The interface is similar to {task,irq}_work. The caller owns an
unwind_work struct:
struct unwind_work {
struct callback_head work;
unwind_callback_t func;
int pending;
};
For perf, struct unwind_work is embedded in struct perf_event. For
ftrace maybe it would live in task_struct?
The unwind_work can be passed to the following functions:
void unwind_deferred_init(struct unwind_work *work, unwind_callback_t func);
int unwind_deferred_request(struct unwind_work *work, u64 *cookie);
bool unwind_deferred_cancel(struct task_struct *task, struct unwind_work *work);
If unwind_deferred_request() returns success, the callback is
guaranteed. If the callback is already pending, it returns an error,
but the returned *cookie is still valid if it's nonzero.
Questions:
- Peter, I'm not sure how well this works with Intel PEBS? This just
uses the original task regs, is that a problem?

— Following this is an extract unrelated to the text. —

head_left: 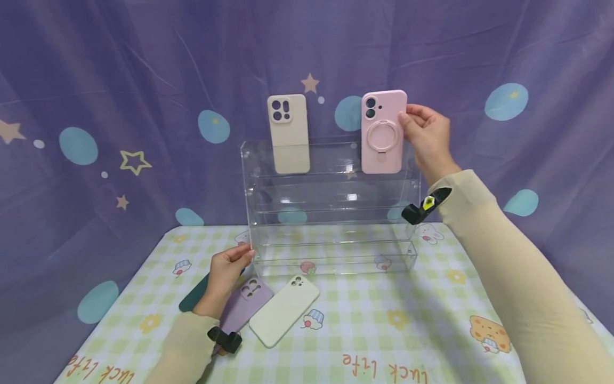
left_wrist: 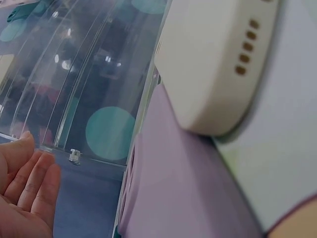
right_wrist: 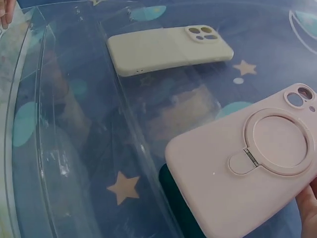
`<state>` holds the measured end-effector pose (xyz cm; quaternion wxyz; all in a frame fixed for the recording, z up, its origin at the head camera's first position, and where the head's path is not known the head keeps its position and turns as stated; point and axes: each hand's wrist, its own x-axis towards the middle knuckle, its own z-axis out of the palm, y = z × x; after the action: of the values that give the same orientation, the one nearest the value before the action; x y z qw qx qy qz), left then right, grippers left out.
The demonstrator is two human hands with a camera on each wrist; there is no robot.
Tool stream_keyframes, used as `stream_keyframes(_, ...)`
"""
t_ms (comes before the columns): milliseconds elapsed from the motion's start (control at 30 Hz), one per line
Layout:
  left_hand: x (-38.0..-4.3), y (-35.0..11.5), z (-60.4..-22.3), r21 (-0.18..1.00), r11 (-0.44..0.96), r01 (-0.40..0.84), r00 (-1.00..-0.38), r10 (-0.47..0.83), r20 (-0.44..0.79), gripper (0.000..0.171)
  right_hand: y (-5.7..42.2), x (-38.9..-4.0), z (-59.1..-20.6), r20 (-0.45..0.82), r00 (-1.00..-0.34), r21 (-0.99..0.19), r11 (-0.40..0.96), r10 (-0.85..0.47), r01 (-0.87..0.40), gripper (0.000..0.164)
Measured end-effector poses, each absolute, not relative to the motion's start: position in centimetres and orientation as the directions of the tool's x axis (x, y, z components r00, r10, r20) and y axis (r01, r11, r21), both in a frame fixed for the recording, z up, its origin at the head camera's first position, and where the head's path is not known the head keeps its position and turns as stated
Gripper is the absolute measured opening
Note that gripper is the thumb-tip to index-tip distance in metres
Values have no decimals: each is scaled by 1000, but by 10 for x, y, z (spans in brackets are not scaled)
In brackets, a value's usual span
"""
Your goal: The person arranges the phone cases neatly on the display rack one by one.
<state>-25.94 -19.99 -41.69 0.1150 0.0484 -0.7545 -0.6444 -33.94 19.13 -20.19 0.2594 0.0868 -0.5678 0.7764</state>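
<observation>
A clear acrylic tiered rack [head_left: 331,189] stands at the table's back. My right hand [head_left: 429,133] pinches a pink phone case [head_left: 382,154] with a ring stand by its right edge, at the rack's top tier. Behind this case a dark green edge [right_wrist: 181,203] shows in the right wrist view. A cream phone case [head_left: 291,144] stands upright at the top tier's left. My left hand [head_left: 225,274] holds the rack's lower left edge between thumb and fingers. Beside it lie a purple phone case [head_left: 244,306], a pale cream-white case [head_left: 285,312] and a dark green case [head_left: 194,296], partly hidden.
A green-and-white checked cloth [head_left: 360,320] with printed cakes and flowers covers the table. A purple curtain [head_left: 158,96] with stars and teal shapes hangs close behind the rack. The lower tiers of the rack step down toward the front.
</observation>
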Motion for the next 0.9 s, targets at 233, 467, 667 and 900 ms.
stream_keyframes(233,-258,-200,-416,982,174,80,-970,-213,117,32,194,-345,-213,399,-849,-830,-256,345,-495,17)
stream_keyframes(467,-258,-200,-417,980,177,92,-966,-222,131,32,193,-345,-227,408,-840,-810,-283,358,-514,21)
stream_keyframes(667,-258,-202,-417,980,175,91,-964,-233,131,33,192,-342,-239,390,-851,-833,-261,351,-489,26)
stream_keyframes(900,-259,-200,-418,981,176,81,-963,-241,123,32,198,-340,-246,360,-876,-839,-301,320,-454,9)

- Namhyung, I rebased your perf tool patches on the new missing
feature validation code, do the patches still look sane?
For testing with user space, here are the latest binutils fixes:
1785837a2570 ("ld: fix PR/32297")
938fb512184d ("ld: fix wrong SFrame info for lazy IBT PLT")

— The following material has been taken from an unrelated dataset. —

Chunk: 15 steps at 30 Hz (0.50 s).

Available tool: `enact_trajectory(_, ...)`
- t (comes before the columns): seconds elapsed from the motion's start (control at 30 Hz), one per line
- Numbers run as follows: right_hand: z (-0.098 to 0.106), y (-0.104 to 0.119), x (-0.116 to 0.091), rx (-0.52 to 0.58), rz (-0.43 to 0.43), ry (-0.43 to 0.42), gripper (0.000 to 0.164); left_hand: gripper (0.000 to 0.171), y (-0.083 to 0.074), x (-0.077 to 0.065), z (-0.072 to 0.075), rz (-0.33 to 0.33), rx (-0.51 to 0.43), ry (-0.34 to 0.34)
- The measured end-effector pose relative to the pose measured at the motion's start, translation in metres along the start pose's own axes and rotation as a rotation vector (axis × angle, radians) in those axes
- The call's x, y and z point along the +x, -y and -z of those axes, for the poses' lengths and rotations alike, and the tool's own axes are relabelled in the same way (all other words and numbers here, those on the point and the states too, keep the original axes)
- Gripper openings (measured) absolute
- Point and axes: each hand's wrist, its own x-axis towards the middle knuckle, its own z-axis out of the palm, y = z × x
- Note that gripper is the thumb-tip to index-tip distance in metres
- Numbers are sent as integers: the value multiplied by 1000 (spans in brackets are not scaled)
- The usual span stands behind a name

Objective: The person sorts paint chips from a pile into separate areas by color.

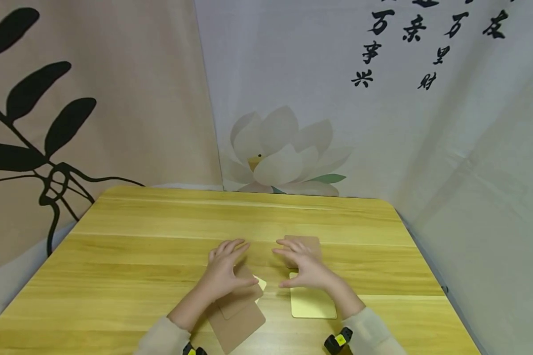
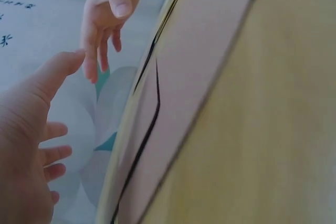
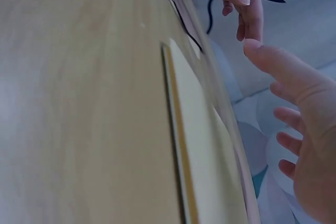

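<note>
My left hand (image 1: 225, 270) hovers over overlapping brown square sheets (image 1: 237, 329), thumb spread from the fingers and nothing in its grasp. A pale yellow piece (image 1: 260, 284) peeks out from under those sheets, mostly hidden. Facing it, my right hand (image 1: 305, 266) is held above a pale yellow square (image 1: 313, 303) and a brown square (image 1: 308, 244), its thumb and fingers also apart. In the right wrist view the yellow square (image 3: 202, 145) lies flat below the right hand (image 3: 315, 129). The left wrist view shows a brown sheet (image 2: 178, 87) beside the left hand (image 2: 26, 129).
The wooden table (image 1: 160, 222) has rounded far corners. Behind it hangs a pale cloth (image 1: 382, 148) with a lotus print and black writing, and a beige cloth (image 1: 151, 98) with dark leaves. A black and yellow wrist device (image 1: 338, 340) sits by the right sleeve.
</note>
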Motion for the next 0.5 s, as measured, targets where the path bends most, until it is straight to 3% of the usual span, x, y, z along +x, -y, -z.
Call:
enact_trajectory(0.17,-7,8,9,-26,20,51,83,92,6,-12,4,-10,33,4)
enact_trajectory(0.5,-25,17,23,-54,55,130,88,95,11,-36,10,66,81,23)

47c88752f9ad ("ld: generate SFrame stack trace info for .plt.got")
An out-of-tree glibc patch is also needed -- will attach in a reply.
Code also available at
git://git.kernel.org/pub/scm/linux/kernel/git/jpoimboe/linux.git sframe-v4
v4:
- split up patches better [Andrii]
- add callback guarantee [Andrii]
- support multiple non-contiguous elf text segments [Andrii]
- sframe section validation [Andrii]
- x86 compat mode support [Peter]
- implement guard(mmap_read_lock) [Peter]
- synchronize callback with perf event lifetime [Peter]
- detect toolchain sframe support with CONFIG_SFRAME_AS [Jens]
- get vdso working (with updated glibc patches) [Jens]
- rebase perf tool on new missing feature validation code
- brand new deferred interface and implementation
- make unwind_deferred_request() NMI-safe
- sframe debugging infrastructure
- fix some task_work bugs
- enclose multiple user copies in single STAC/CLAC pair for performance
- much banging head on wall, refactoring, simplification
- fix a lot of bugs
Previous revisions
------------------
v3:
https://lore.kernel.org/cover.1730150953.git.jpoimboe@kernel.org
- move the "deferred" logic out of perf and into unwind_user with new
unwind_user_deferred() interface [Steven, Mathieu]
- add more sframe sanity checks [Steven]
- make frame pointers optional depending on arch [Jens]
- fix perf event output [Namhyung]
- include Namhyung's perf tool patches
- enable sframe generation in VDSO
- fix build errors [robot]
v2:
https://lore.kernel.org/cover.1726268190.git.jpoimboe@kernel.org
- rebase on v6.11-rc7
- reorganize the patches to add sframe first
- change to sframe v2
- add new perf event type: PERF_RECORD_CALLCHAIN_DEFERRED
- add new perf attribute: defer_callchain
v1:
https://lore.kernel.org/cover.1699487758.git.jpoimboe@kernel.org
Original description
--------------------
Some distros have started compiling frame pointers into all their
packages to enable the kernel to do system-wide profiling of user space.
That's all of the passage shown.